**ACTIVITY**
Look through the entries below, please, and copy every line with the word "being".

GIVEN RECORDS START

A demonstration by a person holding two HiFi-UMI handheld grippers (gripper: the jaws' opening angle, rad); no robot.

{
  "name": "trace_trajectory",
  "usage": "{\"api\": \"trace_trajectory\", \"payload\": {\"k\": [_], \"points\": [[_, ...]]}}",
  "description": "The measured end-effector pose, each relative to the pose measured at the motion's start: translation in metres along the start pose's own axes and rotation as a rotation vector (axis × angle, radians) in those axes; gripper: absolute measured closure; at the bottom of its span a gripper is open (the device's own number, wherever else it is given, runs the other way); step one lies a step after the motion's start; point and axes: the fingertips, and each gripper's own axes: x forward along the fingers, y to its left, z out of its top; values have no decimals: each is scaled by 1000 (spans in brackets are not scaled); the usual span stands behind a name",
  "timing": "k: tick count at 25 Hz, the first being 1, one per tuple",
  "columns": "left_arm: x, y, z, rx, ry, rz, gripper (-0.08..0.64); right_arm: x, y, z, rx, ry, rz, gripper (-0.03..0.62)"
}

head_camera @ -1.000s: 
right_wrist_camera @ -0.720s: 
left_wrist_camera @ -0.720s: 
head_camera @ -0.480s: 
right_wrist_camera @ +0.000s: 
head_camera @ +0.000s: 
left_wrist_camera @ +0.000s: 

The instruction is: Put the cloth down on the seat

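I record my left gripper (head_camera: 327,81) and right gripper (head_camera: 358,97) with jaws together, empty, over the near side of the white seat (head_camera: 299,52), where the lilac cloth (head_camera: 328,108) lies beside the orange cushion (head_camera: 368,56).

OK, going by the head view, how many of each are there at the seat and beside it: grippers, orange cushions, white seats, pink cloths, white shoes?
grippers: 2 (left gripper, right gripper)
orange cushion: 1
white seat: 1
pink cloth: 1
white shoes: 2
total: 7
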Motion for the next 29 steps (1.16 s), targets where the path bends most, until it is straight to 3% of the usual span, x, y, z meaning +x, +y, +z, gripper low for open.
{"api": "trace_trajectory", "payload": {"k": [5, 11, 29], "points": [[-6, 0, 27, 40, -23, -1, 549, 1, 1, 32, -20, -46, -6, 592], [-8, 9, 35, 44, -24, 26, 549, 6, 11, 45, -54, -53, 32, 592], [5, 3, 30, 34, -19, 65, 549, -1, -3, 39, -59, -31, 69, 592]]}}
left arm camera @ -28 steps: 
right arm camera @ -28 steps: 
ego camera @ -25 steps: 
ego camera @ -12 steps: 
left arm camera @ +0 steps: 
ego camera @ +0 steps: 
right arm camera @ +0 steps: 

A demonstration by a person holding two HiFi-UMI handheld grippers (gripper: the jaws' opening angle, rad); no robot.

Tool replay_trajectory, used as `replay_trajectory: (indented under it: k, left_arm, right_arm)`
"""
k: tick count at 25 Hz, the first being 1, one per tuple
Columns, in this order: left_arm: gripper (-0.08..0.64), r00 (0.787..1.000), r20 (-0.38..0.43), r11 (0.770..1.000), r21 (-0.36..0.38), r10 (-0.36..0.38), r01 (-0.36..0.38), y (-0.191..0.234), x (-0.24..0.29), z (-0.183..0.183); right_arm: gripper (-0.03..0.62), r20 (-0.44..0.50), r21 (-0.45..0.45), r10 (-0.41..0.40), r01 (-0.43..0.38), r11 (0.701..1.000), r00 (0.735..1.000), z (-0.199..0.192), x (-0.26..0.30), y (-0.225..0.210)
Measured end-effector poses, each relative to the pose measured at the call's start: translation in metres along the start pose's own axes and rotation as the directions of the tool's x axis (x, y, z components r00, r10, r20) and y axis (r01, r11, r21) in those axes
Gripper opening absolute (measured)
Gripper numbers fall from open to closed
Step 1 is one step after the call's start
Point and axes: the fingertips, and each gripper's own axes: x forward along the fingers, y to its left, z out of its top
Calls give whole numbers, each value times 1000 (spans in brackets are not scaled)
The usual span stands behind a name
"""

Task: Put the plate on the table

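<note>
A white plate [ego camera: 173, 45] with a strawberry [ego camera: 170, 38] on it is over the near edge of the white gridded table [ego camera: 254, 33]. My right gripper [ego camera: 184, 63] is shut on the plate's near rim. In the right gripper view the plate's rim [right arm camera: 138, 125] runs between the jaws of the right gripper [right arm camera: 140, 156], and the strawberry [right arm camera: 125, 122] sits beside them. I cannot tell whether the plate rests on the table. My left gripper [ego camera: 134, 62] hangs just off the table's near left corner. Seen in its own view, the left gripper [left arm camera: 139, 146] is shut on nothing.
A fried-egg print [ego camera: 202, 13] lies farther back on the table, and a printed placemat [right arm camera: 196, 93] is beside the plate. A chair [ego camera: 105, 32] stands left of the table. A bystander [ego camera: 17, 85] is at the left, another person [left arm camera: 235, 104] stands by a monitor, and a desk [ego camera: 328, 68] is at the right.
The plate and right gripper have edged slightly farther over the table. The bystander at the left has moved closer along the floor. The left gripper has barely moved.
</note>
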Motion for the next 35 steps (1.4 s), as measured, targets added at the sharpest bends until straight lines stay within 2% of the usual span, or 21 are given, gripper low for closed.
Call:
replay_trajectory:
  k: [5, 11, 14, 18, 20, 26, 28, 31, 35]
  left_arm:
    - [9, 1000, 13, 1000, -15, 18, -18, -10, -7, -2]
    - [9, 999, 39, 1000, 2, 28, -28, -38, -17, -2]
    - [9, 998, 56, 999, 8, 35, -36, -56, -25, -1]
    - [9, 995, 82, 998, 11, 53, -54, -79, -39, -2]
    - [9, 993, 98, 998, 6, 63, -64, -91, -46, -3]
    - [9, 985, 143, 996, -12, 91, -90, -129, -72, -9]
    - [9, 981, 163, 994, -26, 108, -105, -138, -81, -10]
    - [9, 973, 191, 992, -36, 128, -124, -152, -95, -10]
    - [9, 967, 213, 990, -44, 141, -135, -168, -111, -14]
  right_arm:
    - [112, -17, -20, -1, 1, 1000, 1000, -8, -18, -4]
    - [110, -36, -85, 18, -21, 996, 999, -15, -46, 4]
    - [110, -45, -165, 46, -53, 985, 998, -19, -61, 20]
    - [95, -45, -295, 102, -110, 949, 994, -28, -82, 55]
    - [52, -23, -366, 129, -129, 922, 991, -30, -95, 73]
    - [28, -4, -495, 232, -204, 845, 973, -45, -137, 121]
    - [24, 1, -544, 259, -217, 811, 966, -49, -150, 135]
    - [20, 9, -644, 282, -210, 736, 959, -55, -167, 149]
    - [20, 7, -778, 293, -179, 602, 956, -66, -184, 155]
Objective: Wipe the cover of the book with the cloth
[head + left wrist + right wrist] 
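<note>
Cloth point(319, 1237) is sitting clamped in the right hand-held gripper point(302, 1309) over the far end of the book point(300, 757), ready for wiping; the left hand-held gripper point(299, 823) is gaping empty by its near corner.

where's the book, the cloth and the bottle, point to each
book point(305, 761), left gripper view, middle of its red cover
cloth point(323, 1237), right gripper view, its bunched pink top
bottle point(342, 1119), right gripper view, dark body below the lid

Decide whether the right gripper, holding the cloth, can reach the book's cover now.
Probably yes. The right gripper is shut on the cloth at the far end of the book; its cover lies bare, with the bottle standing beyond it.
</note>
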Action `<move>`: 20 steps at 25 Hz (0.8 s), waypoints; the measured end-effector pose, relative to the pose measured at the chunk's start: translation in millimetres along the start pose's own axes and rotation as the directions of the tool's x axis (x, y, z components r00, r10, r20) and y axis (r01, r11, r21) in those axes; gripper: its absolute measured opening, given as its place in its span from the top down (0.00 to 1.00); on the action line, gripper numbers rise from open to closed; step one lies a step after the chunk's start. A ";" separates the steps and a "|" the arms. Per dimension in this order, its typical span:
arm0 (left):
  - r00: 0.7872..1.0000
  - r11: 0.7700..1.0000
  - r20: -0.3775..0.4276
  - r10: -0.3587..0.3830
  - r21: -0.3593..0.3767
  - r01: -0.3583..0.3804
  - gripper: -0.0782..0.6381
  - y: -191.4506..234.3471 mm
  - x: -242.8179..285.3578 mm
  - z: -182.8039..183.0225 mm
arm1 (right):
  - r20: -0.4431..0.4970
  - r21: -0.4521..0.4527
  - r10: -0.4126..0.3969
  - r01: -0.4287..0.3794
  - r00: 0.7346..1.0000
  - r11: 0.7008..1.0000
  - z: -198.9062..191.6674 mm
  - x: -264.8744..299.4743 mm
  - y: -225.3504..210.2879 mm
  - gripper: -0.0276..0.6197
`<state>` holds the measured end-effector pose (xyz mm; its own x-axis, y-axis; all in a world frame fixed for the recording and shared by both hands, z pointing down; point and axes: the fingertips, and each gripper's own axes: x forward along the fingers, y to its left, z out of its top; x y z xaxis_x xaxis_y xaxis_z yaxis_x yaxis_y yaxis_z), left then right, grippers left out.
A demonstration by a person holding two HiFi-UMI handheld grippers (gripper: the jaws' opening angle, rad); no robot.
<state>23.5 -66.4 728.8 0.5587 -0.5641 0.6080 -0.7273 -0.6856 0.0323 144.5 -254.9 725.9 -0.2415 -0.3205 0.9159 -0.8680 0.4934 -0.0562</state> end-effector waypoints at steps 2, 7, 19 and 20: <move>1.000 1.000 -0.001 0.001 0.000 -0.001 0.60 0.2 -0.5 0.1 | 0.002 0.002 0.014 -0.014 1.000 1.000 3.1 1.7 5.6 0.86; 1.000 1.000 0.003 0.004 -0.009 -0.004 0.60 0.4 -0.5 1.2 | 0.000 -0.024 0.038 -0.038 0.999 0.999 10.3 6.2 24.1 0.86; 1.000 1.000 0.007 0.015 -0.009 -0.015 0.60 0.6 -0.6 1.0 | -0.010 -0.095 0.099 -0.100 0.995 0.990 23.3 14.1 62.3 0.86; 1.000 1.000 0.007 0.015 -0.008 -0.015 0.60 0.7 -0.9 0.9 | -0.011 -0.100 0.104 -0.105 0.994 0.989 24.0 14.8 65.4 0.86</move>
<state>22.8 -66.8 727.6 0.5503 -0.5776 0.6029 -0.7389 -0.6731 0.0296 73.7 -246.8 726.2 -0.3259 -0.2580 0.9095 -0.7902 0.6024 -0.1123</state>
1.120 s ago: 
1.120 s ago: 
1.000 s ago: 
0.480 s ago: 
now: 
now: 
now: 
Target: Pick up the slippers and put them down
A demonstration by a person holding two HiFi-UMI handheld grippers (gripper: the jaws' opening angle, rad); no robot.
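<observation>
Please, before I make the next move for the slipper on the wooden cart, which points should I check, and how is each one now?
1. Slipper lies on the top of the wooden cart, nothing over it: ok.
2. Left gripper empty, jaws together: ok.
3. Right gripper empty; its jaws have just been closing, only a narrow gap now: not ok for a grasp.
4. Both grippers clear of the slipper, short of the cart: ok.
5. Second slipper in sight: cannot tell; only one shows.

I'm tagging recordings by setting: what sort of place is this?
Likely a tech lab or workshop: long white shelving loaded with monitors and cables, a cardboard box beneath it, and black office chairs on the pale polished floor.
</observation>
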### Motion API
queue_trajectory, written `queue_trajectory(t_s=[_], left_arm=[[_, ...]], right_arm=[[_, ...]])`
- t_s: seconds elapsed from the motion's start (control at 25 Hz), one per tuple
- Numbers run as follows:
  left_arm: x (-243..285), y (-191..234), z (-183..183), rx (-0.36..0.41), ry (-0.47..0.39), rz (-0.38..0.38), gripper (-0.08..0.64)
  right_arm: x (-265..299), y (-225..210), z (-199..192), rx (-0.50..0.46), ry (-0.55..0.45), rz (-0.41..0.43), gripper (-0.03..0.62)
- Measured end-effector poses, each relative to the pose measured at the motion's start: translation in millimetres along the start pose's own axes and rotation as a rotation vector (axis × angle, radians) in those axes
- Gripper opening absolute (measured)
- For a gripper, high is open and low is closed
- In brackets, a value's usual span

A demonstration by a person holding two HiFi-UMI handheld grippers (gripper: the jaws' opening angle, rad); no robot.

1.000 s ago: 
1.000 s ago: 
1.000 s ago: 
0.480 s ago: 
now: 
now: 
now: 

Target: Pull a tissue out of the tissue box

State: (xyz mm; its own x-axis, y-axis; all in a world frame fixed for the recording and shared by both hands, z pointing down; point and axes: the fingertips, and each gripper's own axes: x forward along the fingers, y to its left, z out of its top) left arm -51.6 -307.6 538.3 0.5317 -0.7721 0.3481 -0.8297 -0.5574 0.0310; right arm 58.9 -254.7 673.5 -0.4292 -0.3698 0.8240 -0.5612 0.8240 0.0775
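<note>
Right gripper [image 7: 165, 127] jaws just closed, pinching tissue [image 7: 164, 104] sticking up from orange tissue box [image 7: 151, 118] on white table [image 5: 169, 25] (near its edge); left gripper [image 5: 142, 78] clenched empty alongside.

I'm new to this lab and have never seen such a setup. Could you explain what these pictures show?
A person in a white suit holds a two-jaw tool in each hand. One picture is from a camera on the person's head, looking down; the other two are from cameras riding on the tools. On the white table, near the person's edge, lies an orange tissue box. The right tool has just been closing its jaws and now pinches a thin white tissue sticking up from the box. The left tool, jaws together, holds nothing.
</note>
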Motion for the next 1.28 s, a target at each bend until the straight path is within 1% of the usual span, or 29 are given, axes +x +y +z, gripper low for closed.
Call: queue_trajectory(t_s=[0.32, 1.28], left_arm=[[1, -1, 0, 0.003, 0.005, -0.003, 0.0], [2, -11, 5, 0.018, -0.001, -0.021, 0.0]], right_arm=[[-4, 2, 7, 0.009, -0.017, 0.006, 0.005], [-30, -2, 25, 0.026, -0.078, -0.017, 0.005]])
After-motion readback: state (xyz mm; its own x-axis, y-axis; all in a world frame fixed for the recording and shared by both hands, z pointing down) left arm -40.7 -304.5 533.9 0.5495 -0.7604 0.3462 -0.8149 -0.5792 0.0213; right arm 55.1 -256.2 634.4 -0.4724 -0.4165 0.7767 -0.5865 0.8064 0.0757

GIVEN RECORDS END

**SOLUTION TO THE EXERCISE**
  "timing": "k: tick count at 25 Hz, the first being 1, one per tuple",
k: tick count at 25 Hz, the first being 1, one per tuple

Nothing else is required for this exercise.